La declaración de que el gobierno parece decidido a impulsar el debate parlamentario sobre una proposición de una ley de eutanasia es una buena noticia que, sin embargo, llega con mucho retraso, con demasiado retraso.
El derecho a decidir sobre la propia vida, cuando ya no es digna de denominarse como tal, y a poder disponer de asistencia para finalizar el viaje terrenal en condiciones dignas y sin sufrimiento añadido, ha sido largamente pospuesto, o ignorado, por la recuperada democracia española.
Sabemos, por supuesto, que es uno de los grandes caballos de batalla del conservadurismo social y político, con la iglesia católica, y otras confesiones religiosas, en la vanguardia de la oposición más feroz y enconada, junto con el aborto, el matrimonio homosexual e incluso, en otros momentos, quién lo diría ahora, el divorcio.
La constante intromisión durante siglos de la religión en la vida de las gentes, favorecida y mantenida desde la alianza de los poderes políticos con la iglesia y que ha perdurado hasta nuestros días, ha supuesto un freno continuo a la legalización e implementación de derechos y libertades, coartados o suprimidos mediante la sumisión a los dogmas y postulados de la religión, en nuestro caso la católica, aunque otras han ejercido un idéntico papel en otras latitudes.
En un estado democrático y laico, que respeta la libertad de creencias (y de no creencias), la negación de derechos por motivos religiosos o ideológicos no es aceptable. La laicidad del estado no solo es una necesidad si se ha de respetar la diversidad de los ciudadanos; es, además, la única garantía contra la injerencia indebida de los postulados dogmáticos de las religiones, sean las que sean.
Sabemos, y de hecho ya hemos tenido ocasión de sentirlo, que los partidos políticos conservadores y las organizaciones sociales de la misma matriz, así como, por supuesto, los representantes de iglesia católica y, quizás, algunas otras confesiones, pondrán el grito en el cielo con los consabidos argumentos de que la vida es sagrada, solo Dios tiene derecho a quitarla, aunque en el nombre de Dios, de diversos dioses, se ha matado a incontables millones de personas a lo largo de la historia de la humanidad, que la eutanasia, igual que el aborto, es asesinato y otros similares.

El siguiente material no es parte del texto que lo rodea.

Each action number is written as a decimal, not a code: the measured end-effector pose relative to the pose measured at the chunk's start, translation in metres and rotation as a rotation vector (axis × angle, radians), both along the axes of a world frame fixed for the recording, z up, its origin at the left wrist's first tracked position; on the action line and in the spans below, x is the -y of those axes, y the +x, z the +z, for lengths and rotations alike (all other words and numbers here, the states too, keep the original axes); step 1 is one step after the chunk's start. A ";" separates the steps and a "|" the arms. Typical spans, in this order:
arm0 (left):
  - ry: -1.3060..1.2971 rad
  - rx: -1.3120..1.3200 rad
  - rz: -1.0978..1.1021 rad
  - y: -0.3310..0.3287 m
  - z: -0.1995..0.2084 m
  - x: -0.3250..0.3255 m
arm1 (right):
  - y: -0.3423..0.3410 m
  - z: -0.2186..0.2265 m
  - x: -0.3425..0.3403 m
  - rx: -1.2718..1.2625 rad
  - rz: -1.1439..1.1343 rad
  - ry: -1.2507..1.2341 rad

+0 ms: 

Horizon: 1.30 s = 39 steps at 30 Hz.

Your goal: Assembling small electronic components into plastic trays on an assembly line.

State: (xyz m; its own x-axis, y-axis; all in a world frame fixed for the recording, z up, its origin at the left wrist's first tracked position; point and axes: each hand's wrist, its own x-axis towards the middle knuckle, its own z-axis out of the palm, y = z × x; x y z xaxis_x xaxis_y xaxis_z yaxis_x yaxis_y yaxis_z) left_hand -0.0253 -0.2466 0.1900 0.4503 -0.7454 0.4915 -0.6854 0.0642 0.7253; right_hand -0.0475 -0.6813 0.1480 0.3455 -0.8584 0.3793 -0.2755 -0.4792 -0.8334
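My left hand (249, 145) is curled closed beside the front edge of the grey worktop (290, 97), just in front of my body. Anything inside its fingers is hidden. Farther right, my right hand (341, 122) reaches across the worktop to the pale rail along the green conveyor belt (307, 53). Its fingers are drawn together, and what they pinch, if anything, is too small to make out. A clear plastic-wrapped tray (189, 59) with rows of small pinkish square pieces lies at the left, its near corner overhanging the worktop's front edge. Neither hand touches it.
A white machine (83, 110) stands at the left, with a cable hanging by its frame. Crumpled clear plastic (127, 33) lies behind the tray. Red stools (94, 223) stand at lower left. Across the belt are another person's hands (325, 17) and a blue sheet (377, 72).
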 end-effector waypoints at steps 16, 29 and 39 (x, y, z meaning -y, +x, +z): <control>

Sin embargo, los no creyentes consideramos que cada uno es propietario de su propia vida y, llegado el momento, tiene el derecho, si se dan unas determinadas condiciones, a poner fin a su periplo vital, y debería poder hacerlo con la debida asistencia y en las debidas condiciones. Por supuesto, no se trata de que se pueda recurrir a la muerte asistida de una manera indiscriminada. Se han de regular las condiciones mediante una ley que debe redactarse de manera muy cuidadosa y reflexiva, con la participación de profesionales sanitarios, especialistas en bioética, sociólogos, psicólogos, filósofos y cuantos se consideren necesarios, pero el resultado final debe ser una ley que garantice el derecho a una muerte voluntaria asistida en condiciones dignas y sin sufrimiento.
Es lo que hacemos con nuestros queridos animales de compañía y domésticos. Cuando detectamos que ya solo les queda una vida de suplicio o en condiciones indignas a su propia naturaleza, les aplicamos la eutanasia. Nos comportamos con ellos de una forma mucho más “humana” que con nuestros propios semejantes, a los condenamos al encarnizamiento terapéutico o a una vida en condiciones infames, indignas y de dolor y padecimiento sin esperanza, o con la única esperanza de que el fin llegue lo antes posible.
Una de las características del estado democrático laico es que garantiza derechos a todos sus ciudadanos y, por supuesto, no obliga a nadie a ejercerlos. Aquellos que por motivos religiosos, o de otra índole, no quieran acogerse, no tienen por qué hacerlo.
Esperemos que este debate, tantas veces insinuado y siempre pospuesto, llegue esta vez sí a buen puerto, y este país se dote de una ley de muerte asistida digna de una democracia avanzada, como pretende ser, sin conseguirlo siempre, la española.